Finding
Form
Imagine
that you grew up in another culture, a culture whose musical heritage did not
include any music in triple time or anything resembling a symphony
orchestra. By some means (perhaps
travel, perhaps through a friendship, it doesn’t really matter) you become
acquainted with western symphonic music.
The
third movement of most symphonies is a dance movement, the minuet (the
predecessor to the waltz) in 3-4, triple, time.
The movement is written in three parts: A – B – A. You are so attracted to it that you decide to
learn how to compose this kind of music.
You
write your first dance movement, your first minuet. It has a perfect three part structure: A – B –
A. And it is written in 4-4 time. When you play the minuet to a friend from the
west, the friend points out that a ‘real’ minuet is in 3-4 time. You respond that a ‘real’ minuet is in three
parts, A – B – A, and that is what makes it a minuet. So what’s the problem?
Then
you discover that someone else in your culture has also found the dance
movement inspiring. You contact the
person. You get together. This other person plays his dance movement,
his minuet, and it is in 3-4 time, but it is not in three parts; instead it is
a single movement of one theme and one part.
You object, “Where’s the middle part, the ‘B’ section?” The person responds that the ‘essence’ of the
dance movement is 3-4 time, not the three part structure which is merely
incidental. You respond by saying that
the 3-4 time is what is incidental and the three part structure is
essential. The debate becomes acrimonious.
I
believe that something similar has happened to Haiku in its transmission to the
west from Japan. (I am speaking specifically
of English Language Haiku, or ELH, as I am not familiar with what is happening
elsewhere.) Different approaches to
Haiku have emerged convinced that they have extracted the true ‘essence’ of
Japanese Haiku, but what they have taken from Japan differs.
Here
is an example: In Lee Gurga’s review of
Wright’s Haiku, found in “The Other World of Richard Wright”, edited by
Jianqing Zheng, (Pages 169 to 180) Gurga evaluates Wright’s Haiku through the
use of certain standards which Gurga asserts define Haiku. There are four standards Gurga uses
explicitly (page 170) and a fifth one having to do with poetic techniques such
as metaphor, is added shortly thereafter.

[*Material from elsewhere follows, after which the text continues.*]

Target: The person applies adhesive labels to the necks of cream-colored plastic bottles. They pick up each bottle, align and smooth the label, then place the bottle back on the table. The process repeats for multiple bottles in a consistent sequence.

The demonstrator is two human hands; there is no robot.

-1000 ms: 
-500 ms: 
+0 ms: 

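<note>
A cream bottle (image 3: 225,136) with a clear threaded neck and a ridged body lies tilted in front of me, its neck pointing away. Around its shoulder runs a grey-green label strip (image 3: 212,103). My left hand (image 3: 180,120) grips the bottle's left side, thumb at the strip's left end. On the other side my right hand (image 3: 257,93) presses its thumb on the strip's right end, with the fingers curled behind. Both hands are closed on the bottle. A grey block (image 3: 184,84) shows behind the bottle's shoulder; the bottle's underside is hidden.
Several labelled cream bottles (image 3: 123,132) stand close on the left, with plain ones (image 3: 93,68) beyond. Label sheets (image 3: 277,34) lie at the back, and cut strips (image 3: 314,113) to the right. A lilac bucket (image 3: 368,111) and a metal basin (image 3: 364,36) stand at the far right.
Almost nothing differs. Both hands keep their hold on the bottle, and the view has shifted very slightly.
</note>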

I am going to focus only on the first standard: ‘form’. Here is Gurga’s view of Haiku form, “First is
form. Taking the understanding that Japanese
haiku is composed of seventeen syllables, some people somehow get the idea that
anything written in seventeen syllables in English constitutes a haiku . . . [H]aiku
now published in English does not follow a set syllabic form, but pay[s]

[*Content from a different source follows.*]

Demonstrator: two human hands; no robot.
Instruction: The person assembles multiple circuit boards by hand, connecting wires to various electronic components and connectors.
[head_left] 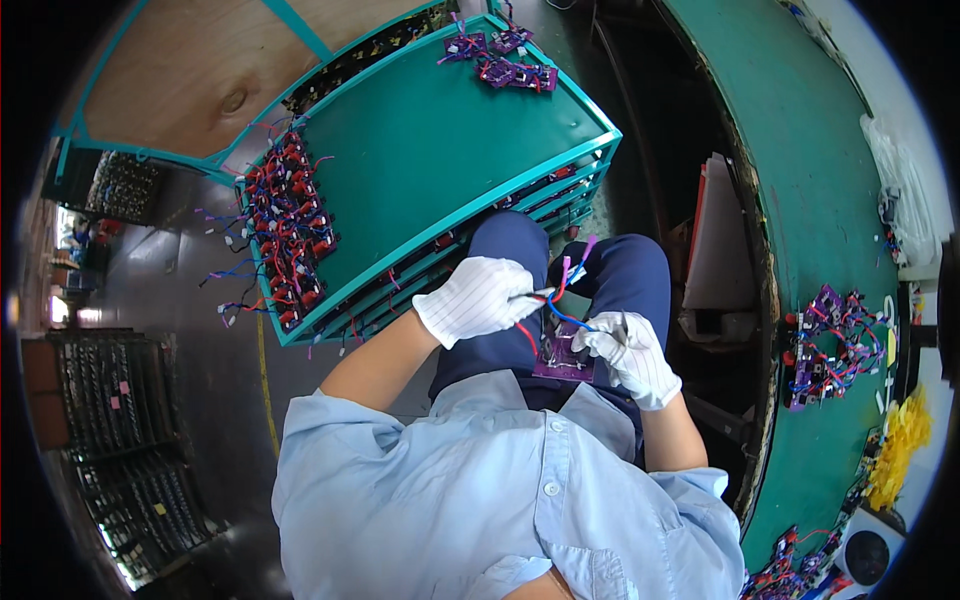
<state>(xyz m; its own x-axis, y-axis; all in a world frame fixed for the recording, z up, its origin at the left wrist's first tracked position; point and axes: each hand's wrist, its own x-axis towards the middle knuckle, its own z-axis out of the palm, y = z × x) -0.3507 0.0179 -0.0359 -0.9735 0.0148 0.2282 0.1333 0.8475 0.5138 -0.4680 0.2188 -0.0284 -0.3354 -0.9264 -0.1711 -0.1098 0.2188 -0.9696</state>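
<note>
Both my hands wear white, thinly striped gloves and meet above my lap. My left hand is closed in a pinch on the wires, a red and a blue lead with pale connector ends. These belong to a purple circuit board, which hangs just over my thighs. At the board's right edge my right hand is closed on it, near where the blue wire runs down. Its fingertips partly cover that edge, so the exact grip is hard to see. Another red wire curves below my left hand.
Ahead stands a green-topped, teal-framed rack with boards on lower shelves. Many wired boards crowd its left end; several boards lie at its far corner. On the right, a green workbench carries more boards and yellow material.
</note>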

greater attention to another aspect of haiku form, its internal structure. Haiku are generally composed of two parts
with a caesura or pause between them.” (Page 170).
For
a certain kind of Haiku poet, writing in English, the syllabic shape, the 5-7-5
syllabics, is not central to the meaning of ‘Haiku’. Instead, the two-part structure, and the
caesura, become central to what Haiku means, or, as Gurga says, what a Haiku ‘is’.
This
makes sense. One can do this. It is legitimate to extract this two-part
structure and to use it as the basis for an approach to ELH. I would argue, though, that it is also
legitimate to use the syllabic structure, the 5-7-5 shape, as a basis for an
approach to ELH. Both approaches are mimicking
the Japanese; but they are mimicking different factors of the Japanese
Haiku.
I
refer to this kind of selection of factors as a process of ‘transmission and
differentiation’. In Japan the syllabic
shape and the two-part structure are part of an overall esthetic whole (along
with other factors such as the season-word).

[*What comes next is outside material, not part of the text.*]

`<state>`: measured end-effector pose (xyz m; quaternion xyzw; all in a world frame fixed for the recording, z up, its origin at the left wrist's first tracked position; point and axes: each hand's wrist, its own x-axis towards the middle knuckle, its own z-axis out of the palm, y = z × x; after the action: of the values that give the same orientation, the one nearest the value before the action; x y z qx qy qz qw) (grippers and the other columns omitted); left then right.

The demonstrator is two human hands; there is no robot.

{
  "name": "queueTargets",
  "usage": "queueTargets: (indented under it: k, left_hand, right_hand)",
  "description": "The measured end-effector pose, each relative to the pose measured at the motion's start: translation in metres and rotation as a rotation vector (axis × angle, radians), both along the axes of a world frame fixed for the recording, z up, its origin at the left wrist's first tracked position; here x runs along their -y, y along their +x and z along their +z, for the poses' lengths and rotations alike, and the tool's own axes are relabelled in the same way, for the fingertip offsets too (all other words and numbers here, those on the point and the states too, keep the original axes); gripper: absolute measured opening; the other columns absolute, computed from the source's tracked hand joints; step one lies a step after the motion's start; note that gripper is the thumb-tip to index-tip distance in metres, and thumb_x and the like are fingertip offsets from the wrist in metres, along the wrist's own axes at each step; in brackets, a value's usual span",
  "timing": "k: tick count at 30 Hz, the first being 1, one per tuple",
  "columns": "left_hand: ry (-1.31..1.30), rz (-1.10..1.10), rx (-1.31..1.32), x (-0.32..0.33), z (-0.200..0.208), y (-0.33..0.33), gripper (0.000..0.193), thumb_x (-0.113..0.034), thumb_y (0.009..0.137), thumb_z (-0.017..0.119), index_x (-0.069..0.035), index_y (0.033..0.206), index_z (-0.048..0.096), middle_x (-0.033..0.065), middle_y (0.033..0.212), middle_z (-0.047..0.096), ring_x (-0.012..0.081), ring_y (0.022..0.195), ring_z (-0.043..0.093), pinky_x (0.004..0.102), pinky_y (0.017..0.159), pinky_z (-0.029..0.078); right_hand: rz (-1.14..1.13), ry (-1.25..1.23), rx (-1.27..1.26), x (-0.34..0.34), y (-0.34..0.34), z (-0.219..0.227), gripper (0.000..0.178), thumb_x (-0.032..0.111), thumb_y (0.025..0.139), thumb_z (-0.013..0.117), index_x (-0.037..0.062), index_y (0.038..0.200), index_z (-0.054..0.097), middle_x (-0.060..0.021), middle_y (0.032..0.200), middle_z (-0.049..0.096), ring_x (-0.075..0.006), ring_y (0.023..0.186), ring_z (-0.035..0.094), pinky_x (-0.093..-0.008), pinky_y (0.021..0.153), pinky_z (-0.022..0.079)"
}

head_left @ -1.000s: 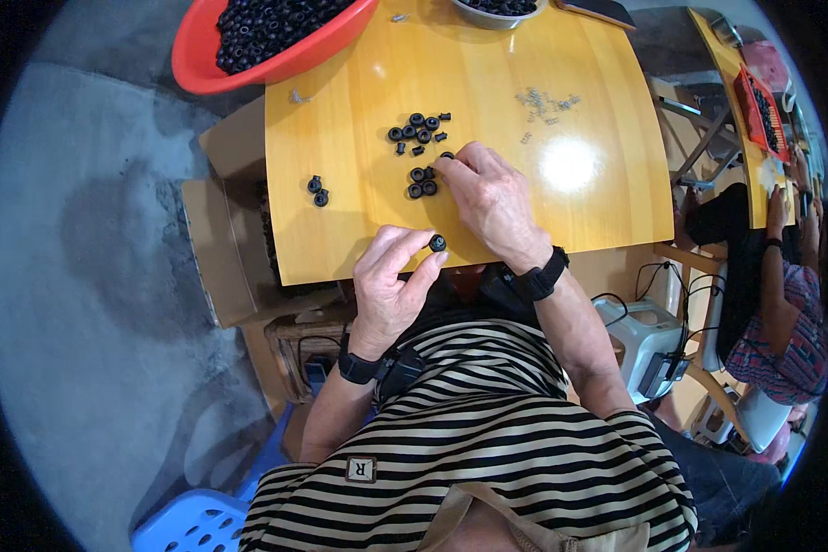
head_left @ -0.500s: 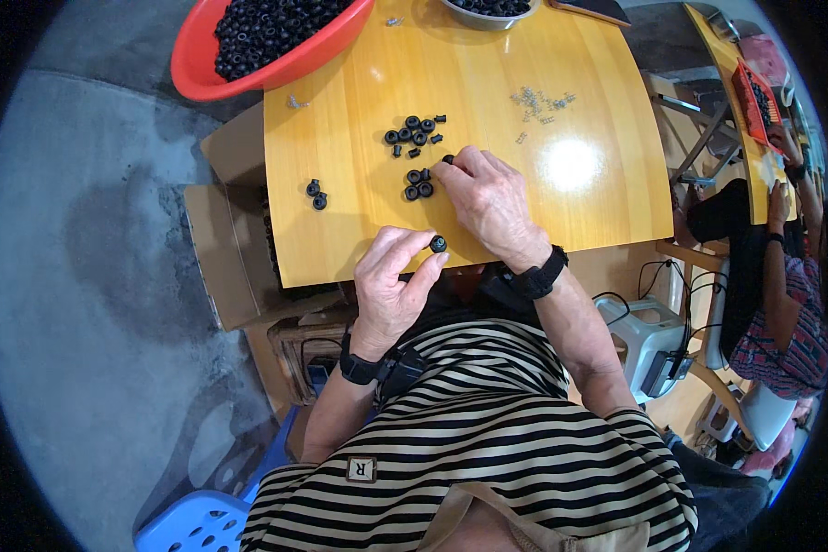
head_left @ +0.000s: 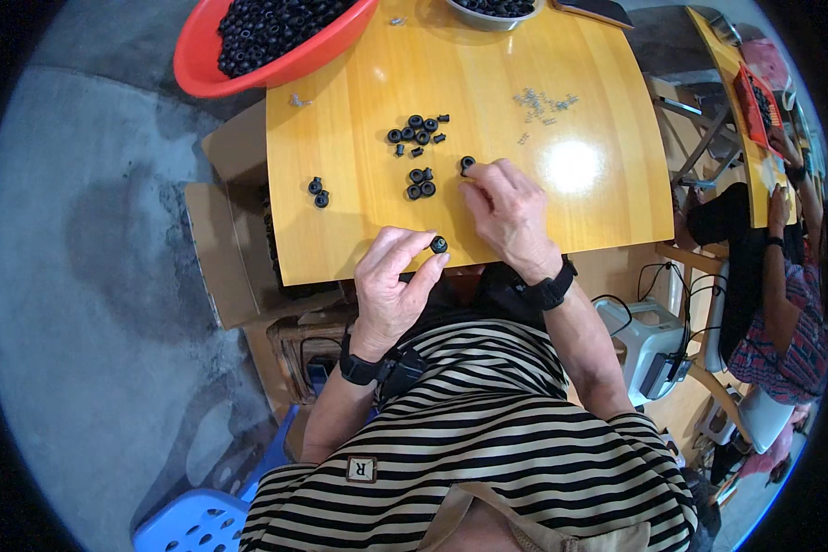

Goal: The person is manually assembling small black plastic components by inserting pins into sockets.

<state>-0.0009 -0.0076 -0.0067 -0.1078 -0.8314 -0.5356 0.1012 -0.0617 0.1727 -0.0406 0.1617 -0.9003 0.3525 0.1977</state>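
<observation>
My left hand [head_left: 391,285] is pinching a small black round piece [head_left: 439,245] between thumb and fingertips, just above the table's near edge. A pale green mark shows on its upward face. To the right, my right hand [head_left: 511,212] has its fingers bent together, tips at a black ring-shaped piece [head_left: 467,163] on the yellow wooden table [head_left: 598,202]. The hand hides part of that contact. Left of it lies a small cluster of black ring-shaped pieces [head_left: 420,184]. Beyond sits a larger group of black rings and spool-shaped pieces [head_left: 417,132].
A red basin [head_left: 193,60] heaped with black pieces stands at the far left, a grey bowl [head_left: 489,18] of them at the back. Small silvery bits [head_left: 543,106] lie far right; a few black pieces [head_left: 318,193] lie left. Another person [head_left: 782,285] works at a table on the right.
My right hand has shifted right, away from the small cluster, and the black ring-shaped piece at its fingertips has moved right too. My left hand keeps its pinch in place.
</observation>
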Motion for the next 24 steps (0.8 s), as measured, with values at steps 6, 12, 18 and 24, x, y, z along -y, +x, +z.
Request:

But in the process of transmission to another cultural context,
particular factors have become the basis for the transmission, while other
factors have been marginalized.
There’s
nothing regrettable about this: that’s how transmission from one culture to
another happens. For example, when the
Sonnet first worked its way from Italy to England, certain aspects of the
Italian Sonnet were picked up while others not so much. For example, the Italian Sonnet uses an
eleven-syllable line (in Italy it is a syllabic form). In keeping with English metrics, that was
changed to a five-foot line of iambic pentameter; usually ten-syllables, one
syllable shorter than the Italian original.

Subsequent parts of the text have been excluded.